A “Change of Control” shall mean the occurrence of any of the following:
(i) any sale, lease, exchange or other transfer (other than a Lien permitted by Section 5.10 or by way of consolidation or merger), in one transaction or a series of related transactions, of all or substantially all of the assets of Parent and its Subsidiaries, taken as a whole, to any Person or group of related Persons for purposes of Section 13(d) of the Exchange Act (a “Group”), together with any Affiliates thereof (whether or not otherwise in compliance with the provisions of this Agreement) other than in all such cases to one or more Permitted Holders;
(ii) the approval by the holders of Equity Interests of Parent of any plan or proposal for the liquidation or dissolution of Parent (whether or not otherwise in compliance with the provisions of this Agreement);
(iii) any Person or Group (other than the Permitted Holders and any entity controlled by the Permitted Holders) shall become the Beneficial Owner, directly or indirectly,
of shares representing more than 50% of the aggregate ordinary voting power represented by the issued and outstanding Equity Interests of Parent; or
(iv) the replacement over a two-year period of a majority of the Board of Directors of Parent and such replacement shall not have been approved by a vote of at least a majority of the Continuing Directors.

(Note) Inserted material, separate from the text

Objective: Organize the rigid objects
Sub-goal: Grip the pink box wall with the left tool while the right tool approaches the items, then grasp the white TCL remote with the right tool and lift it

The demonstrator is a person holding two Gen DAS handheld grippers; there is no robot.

“Change of Control Transaction” shall mean any sale, lease, exchange or other transfer, in one transaction or a series of related transactions, of all or substantially all of the assets of Parent and its Subsidiaries, taken as a whole, or any merger or consolidation of Parent, in each case that would constitute a Change of Control.
“Charges” shall have the meaning assigned to such term in Section 9.13.
“Claims” shall have the meaning assigned to such term in Section 9.03(b).
“Closing Date” shall mean the date of the incurrence of the Loans hereunder.
“Code” shall mean the Internal Revenue Code of 1986, as amended.
“Collateral” shall mean “Collateral” as such term is defined in the Security Agreement, all property mortgaged under the Mortgages and Aircraft Mortgages and any other property, whether now owned or hereafter acquired, upon which a Lien securing the Obligations under this Agreement or the other Loan Documents is granted or purported to be granted under any Collateral Agreement.
“Collateral Agent” shall have the meaning assigned to such term in the preamble hereto.
“Collateral Agreements” shall mean the Intercreditor Agreement, the Security Agreement, each Mortgage, each Aircraft Mortgage, each Deposit Account Control Agreement and each other security agreement, pledge agreement or other security document delivered to the Collateral Agent to grant a security interest in any property as collateral for the Loan Obligations.
“Commission” shall mean the Securities and Exchange Commission, and any successor thereto.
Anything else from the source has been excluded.